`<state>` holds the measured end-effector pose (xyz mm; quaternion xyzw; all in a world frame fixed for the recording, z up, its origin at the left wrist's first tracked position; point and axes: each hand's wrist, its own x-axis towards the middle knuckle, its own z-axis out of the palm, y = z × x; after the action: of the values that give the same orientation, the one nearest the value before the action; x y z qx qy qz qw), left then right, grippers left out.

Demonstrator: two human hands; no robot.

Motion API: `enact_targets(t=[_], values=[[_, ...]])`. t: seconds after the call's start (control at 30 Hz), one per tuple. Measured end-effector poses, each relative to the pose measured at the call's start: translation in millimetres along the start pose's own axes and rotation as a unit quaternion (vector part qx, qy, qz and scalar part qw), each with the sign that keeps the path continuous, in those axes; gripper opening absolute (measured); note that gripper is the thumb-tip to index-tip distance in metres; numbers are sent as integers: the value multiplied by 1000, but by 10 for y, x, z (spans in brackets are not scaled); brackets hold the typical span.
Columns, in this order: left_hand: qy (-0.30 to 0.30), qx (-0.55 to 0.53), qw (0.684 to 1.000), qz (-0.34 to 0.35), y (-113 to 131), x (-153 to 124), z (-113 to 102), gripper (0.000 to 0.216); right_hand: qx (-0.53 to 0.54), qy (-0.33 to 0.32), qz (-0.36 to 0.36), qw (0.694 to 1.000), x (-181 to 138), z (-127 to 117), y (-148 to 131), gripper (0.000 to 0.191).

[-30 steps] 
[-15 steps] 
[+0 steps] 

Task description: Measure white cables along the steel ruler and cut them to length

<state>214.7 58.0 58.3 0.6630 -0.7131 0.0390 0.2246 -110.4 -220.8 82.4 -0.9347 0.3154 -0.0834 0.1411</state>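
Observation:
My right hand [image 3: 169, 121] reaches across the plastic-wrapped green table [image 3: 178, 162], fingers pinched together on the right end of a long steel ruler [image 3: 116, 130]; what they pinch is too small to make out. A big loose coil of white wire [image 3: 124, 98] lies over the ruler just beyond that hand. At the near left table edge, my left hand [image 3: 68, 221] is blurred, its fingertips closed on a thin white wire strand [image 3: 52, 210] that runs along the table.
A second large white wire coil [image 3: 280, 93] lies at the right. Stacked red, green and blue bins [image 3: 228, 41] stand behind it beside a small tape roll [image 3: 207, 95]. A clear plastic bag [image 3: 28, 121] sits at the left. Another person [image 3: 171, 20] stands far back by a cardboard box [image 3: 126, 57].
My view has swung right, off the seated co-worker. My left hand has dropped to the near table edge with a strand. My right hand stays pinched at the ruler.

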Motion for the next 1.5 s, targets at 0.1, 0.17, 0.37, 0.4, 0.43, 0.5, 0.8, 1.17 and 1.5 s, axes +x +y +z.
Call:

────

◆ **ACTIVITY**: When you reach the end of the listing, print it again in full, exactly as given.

◆ **RESPONSE AREA**:
`<state>` holds the measured end-effector pose (xyz mm; quaternion xyzw; all in a world frame fixed for the recording, z up, its origin at the left wrist's first tracked position; point and axes: each hand's wrist, its own x-axis towards the middle knuckle, its own z-axis out of the palm, y = z × x; after the action: of the values that give the same orientation, the one nearest the value before the action; x y z qx qy qz qw), left then right, grippers left out.

Demonstrator: two human hands; no robot.

Motion API: `enact_targets(t=[_], values=[[_, ...]])`. t: seconds after the call's start (control at 30 Hz), one per tuple. Measured end-effector poses, each relative to the pose measured at the call's start: translation in millimetres along the start pose's own axes and rotation as a unit quaternion (vector part qx, qy, qz and scalar part qw), each with the sign that keeps the path continuous, in those axes; gripper opening absolute (measured); note that gripper is the thumb-tip to index-tip distance in metres; numbers are sent as integers: the value multiplied by 1000, but by 10 for y, x, z (spans in brackets are not scaled); brackets hold the typical span.
Columns, in this order: left_hand: qy (-0.30 to 0.30), qx (-0.55 to 0.53), qw (0.684 to 1.000), qz (-0.34 to 0.35), y (-113 to 131), x (-153 to 124), z (-113 to 102), gripper (0.000 to 0.216); right_hand: qx (-0.53 to 0.54), qy (-0.33 to 0.32), qz (-0.36 to 0.36), qw (0.694 to 1.000), x (-181 to 138), z (-127 to 117), y (-148 to 131), gripper (0.000 to 0.191).

[-30 steps] 
[-15 steps] 
[+0 steps] 

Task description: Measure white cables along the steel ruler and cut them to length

<state>214.7 58.0 58.3 0.6630 -0.7131 0.0390 0.2246 -110.4 -220.8 82.4 -0.9347 0.3154 -0.0834 0.1411</state>
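Observation:
My right hand [image 3: 169, 121] reaches across the plastic-wrapped green table [image 3: 178, 162], fingers pinched together on the right end of a long steel ruler [image 3: 116, 130]; what they pinch is too small to make out. A big loose coil of white wire [image 3: 124, 98] lies over the ruler just beyond that hand. At the near left table edge, my left hand [image 3: 68, 221] is blurred, its fingertips closed on a thin white wire strand [image 3: 52, 210] that runs along the table.
A second large white wire coil [image 3: 280, 93] lies at the right. Stacked red, green and blue bins [image 3: 228, 41] stand behind it beside a small tape roll [image 3: 207, 95]. A clear plastic bag [image 3: 28, 121] sits at the left. Another person [image 3: 171, 20] stands far back by a cardboard box [image 3: 126, 57].
My view has swung right, off the seated co-worker. My left hand has dropped to the near table edge with a strand. My right hand stays pinched at the ruler.
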
Motion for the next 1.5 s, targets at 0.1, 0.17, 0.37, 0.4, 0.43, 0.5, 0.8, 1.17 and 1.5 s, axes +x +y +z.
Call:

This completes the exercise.